OCSD PERSONNEL'S VIOLATION OF SECRECY AND UNTRUTHFULNESS TO THE GRAND JURY 
In addition, after testifying before the 2007 Special Criminal Grand Jury, some OCSD personnel violated the secrecy rules governing Grand Jury investigations by disclosing to other OCSD personnel the substance of their testimony, the nature of the questions they had been asked, and the evidence shown to them. These same individuals then knowingly testified falsely before the 2007 Special Criminal Grand Jury concerning their violations of Grand Jury rules.
OCSD'S DELAY OF THE GRAND JURY PROCESS
OCSD records subpoenaed by the Special Grand Jury were either not produced, produced in redacted form or produced by unqualified witnesses. This had the effect of substantially delaying the Grand Jury's progress.

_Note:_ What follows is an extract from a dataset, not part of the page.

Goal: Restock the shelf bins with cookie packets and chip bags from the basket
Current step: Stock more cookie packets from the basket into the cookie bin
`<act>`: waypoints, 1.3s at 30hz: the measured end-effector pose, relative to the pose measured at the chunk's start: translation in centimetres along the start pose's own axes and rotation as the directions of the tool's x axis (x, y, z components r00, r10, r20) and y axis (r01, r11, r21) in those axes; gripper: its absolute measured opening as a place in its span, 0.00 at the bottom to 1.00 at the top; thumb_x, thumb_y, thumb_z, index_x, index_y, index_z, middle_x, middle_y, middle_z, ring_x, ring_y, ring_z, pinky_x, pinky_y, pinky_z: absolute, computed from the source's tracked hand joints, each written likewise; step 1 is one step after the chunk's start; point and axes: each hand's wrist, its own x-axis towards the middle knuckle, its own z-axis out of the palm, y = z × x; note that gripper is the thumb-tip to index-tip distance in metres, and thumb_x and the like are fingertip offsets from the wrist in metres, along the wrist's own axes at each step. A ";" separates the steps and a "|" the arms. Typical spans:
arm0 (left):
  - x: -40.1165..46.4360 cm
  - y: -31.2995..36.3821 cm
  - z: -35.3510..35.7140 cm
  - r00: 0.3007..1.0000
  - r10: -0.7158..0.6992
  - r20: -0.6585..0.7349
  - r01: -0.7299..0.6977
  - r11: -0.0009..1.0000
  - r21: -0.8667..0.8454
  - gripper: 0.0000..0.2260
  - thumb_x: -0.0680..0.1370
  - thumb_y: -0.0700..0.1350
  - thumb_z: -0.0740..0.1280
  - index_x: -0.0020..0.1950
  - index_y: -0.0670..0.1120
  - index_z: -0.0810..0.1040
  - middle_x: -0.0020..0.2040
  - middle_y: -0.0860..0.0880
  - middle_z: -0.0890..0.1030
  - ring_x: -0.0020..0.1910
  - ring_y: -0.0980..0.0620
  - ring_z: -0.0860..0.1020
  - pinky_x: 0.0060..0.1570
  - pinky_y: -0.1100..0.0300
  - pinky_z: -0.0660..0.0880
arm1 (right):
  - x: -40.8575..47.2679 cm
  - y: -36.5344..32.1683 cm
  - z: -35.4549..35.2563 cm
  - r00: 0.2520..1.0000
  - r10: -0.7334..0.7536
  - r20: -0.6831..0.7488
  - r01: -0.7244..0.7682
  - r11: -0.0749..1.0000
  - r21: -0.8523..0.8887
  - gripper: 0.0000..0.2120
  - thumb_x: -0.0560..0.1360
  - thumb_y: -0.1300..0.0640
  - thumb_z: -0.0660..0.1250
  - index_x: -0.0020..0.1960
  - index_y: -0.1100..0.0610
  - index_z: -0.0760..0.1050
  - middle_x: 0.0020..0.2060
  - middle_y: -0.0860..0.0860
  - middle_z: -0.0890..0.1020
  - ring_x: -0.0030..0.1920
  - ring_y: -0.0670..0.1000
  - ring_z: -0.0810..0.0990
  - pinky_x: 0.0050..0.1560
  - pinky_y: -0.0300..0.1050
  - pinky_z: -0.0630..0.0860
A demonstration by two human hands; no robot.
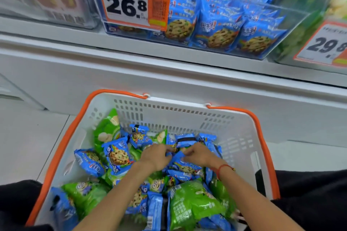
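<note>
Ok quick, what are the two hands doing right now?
Left hand: fingers curled, gripping blue cookie packets in the basket.
Right hand: also curled, gripping the same clump of packets.

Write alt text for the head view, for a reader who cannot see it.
Both hands, the left hand and the right hand, gather blue cookie packets in a white basket with orange handles, which also holds green chip bags. Above, a clear shelf bin holds matching blue packets behind a 26.8 price tag.
</note>
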 end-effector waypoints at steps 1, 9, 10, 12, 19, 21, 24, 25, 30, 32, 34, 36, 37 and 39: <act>0.0 0.4 -1.1 1.000 0.006 0.022 -0.004 0.996 -0.087 0.16 0.82 0.49 0.59 0.69 0.49 0.72 0.65 0.49 0.76 0.64 0.48 0.73 0.63 0.54 0.70 | -0.4 -0.2 -1.1 0.999 -0.029 -0.038 0.031 0.998 0.060 0.15 0.76 0.56 0.68 0.36 0.66 0.78 0.32 0.59 0.78 0.33 0.53 0.76 0.38 0.42 0.73; -2.0 3.2 -10.2 0.990 0.021 -0.137 -0.091 0.844 -0.528 0.09 0.78 0.49 0.66 0.54 0.45 0.76 0.52 0.45 0.81 0.47 0.50 0.80 0.51 0.56 0.76 | -4.3 -7.4 -11.0 0.937 -0.228 -0.264 0.287 0.934 0.212 0.16 0.78 0.56 0.65 0.37 0.67 0.76 0.25 0.50 0.66 0.24 0.42 0.60 0.27 0.36 0.58; -2.7 3.5 -11.3 0.984 0.035 -0.174 -0.126 0.832 -0.541 0.06 0.78 0.48 0.67 0.49 0.47 0.77 0.48 0.46 0.82 0.43 0.52 0.80 0.44 0.60 0.75 | -5.3 -8.5 -12.0 0.933 -0.257 -0.253 0.310 0.930 0.197 0.16 0.78 0.55 0.65 0.36 0.65 0.76 0.26 0.51 0.66 0.25 0.43 0.61 0.27 0.36 0.58; -4.5 4.2 -13.9 0.972 0.087 -0.218 -0.195 0.816 -0.544 0.04 0.77 0.48 0.68 0.44 0.48 0.79 0.40 0.50 0.82 0.38 0.57 0.79 0.36 0.67 0.71 | -7.4 -10.5 -14.1 0.912 -0.321 -0.254 0.364 0.920 0.146 0.16 0.78 0.55 0.65 0.32 0.57 0.75 0.24 0.48 0.68 0.24 0.42 0.62 0.27 0.34 0.59; -10.5 5.9 -20.4 0.870 0.168 -0.464 -0.431 0.715 -0.550 0.05 0.74 0.48 0.72 0.45 0.47 0.81 0.35 0.53 0.83 0.37 0.61 0.79 0.36 0.65 0.71 | -15.2 -16.2 -19.2 0.775 -0.544 -0.322 0.534 0.836 -0.127 0.20 0.81 0.50 0.59 0.31 0.53 0.66 0.28 0.51 0.64 0.30 0.45 0.61 0.34 0.42 0.61; -11.7 6.9 -21.3 0.771 0.108 -0.628 -0.539 0.636 -0.552 0.03 0.76 0.43 0.71 0.44 0.45 0.80 0.32 0.53 0.82 0.33 0.64 0.78 0.31 0.72 0.69 | -16.7 -17.2 -20.3 0.717 -0.570 -0.401 0.550 0.816 -0.176 0.13 0.80 0.50 0.59 0.41 0.52 0.76 0.34 0.48 0.74 0.36 0.43 0.71 0.41 0.40 0.68; -12.8 8.6 -21.9 0.608 0.036 -0.793 -0.656 0.584 -0.478 0.03 0.75 0.45 0.70 0.45 0.47 0.80 0.37 0.52 0.83 0.38 0.62 0.80 0.38 0.73 0.71 | -18.4 -18.5 -21.3 0.590 -0.604 -0.536 0.536 0.789 -0.300 0.15 0.76 0.50 0.68 0.61 0.52 0.77 0.51 0.42 0.78 0.52 0.40 0.74 0.50 0.31 0.69; -12.9 8.9 -22.1 0.561 0.016 -0.827 -0.680 0.579 -0.450 0.03 0.74 0.46 0.70 0.46 0.48 0.81 0.39 0.52 0.83 0.40 0.62 0.80 0.40 0.73 0.72 | -18.8 -18.9 -21.6 0.544 -0.621 -0.564 0.542 0.773 -0.330 0.18 0.74 0.51 0.70 0.63 0.51 0.76 0.53 0.41 0.77 0.53 0.39 0.74 0.50 0.30 0.69; -12.7 10.2 -25.7 0.348 0.036 -0.937 -0.636 0.744 -0.207 0.08 0.76 0.54 0.66 0.51 0.54 0.80 0.46 0.59 0.83 0.47 0.60 0.79 0.47 0.61 0.74 | -18.5 -20.4 -23.9 0.407 -0.641 -0.650 0.658 0.700 -0.277 0.17 0.70 0.53 0.74 0.58 0.46 0.77 0.47 0.46 0.81 0.50 0.46 0.78 0.47 0.42 0.75; -12.5 10.0 -28.2 0.214 0.106 -0.971 -0.484 0.875 -0.011 0.10 0.79 0.54 0.63 0.56 0.54 0.78 0.51 0.60 0.80 0.51 0.58 0.75 0.50 0.58 0.71 | -17.8 -21.2 -25.2 0.397 -0.612 -0.685 0.705 0.681 -0.200 0.16 0.70 0.55 0.74 0.56 0.48 0.77 0.45 0.48 0.83 0.45 0.46 0.80 0.43 0.39 0.74; -12.3 9.7 -31.0 0.142 0.217 -0.966 -0.342 0.926 0.158 0.10 0.80 0.49 0.61 0.60 0.53 0.77 0.55 0.57 0.78 0.57 0.55 0.72 0.51 0.58 0.67 | -17.1 -21.8 -26.4 0.405 -0.560 -0.722 0.719 0.684 -0.127 0.15 0.70 0.57 0.74 0.55 0.50 0.77 0.45 0.51 0.84 0.43 0.46 0.81 0.41 0.38 0.75; -11.6 9.3 -33.3 0.203 0.314 -0.927 -0.229 0.936 0.267 0.13 0.81 0.46 0.60 0.65 0.51 0.73 0.61 0.55 0.76 0.63 0.53 0.69 0.55 0.58 0.66 | -15.8 -22.4 -27.8 0.427 -0.499 -0.755 0.710 0.702 -0.062 0.15 0.71 0.57 0.74 0.55 0.51 0.75 0.46 0.53 0.84 0.47 0.48 0.82 0.44 0.43 0.77; -11.0 9.0 -34.1 0.265 0.320 -0.910 -0.188 0.943 0.276 0.14 0.81 0.46 0.59 0.67 0.51 0.71 0.64 0.54 0.74 0.64 0.52 0.68 0.55 0.57 0.67 | -15.2 -22.7 -28.5 0.439 -0.474 -0.763 0.696 0.716 -0.044 0.15 0.71 0.56 0.74 0.55 0.51 0.75 0.47 0.53 0.83 0.48 0.49 0.82 0.45 0.44 0.77; -9.7 8.4 -34.6 0.365 0.296 -0.883 -0.110 0.955 0.274 0.15 0.82 0.46 0.57 0.69 0.50 0.70 0.65 0.52 0.74 0.63 0.50 0.71 0.52 0.54 0.70 | -14.0 -23.4 -29.6 0.443 -0.449 -0.776 0.663 0.747 -0.053 0.16 0.72 0.55 0.73 0.57 0.51 0.74 0.50 0.52 0.82 0.48 0.48 0.81 0.42 0.40 0.77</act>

PURPOSE AND PLAN TO PROPOSE REFORMS
This report establishes that the murder of John Chamberlain may have been prevented if existing policies and procedures had been followed and enforced. Our system of justice requires that those accused of crime be afforded due process and justice not only by the court, but by those charged with maintaining them in custody.
The Office of Internal Review (OIR) and an impartial civilian monitor will help monitor and oversee the investigation and evaluation of complaints involving the OCSD.
 
This Report is merely a beginning to open an informed dialogue over how the County may avoid another such death in the future. Over the next several months, the OCDA will facilitate this dialogue and work with concerned parties to develop additional reforms.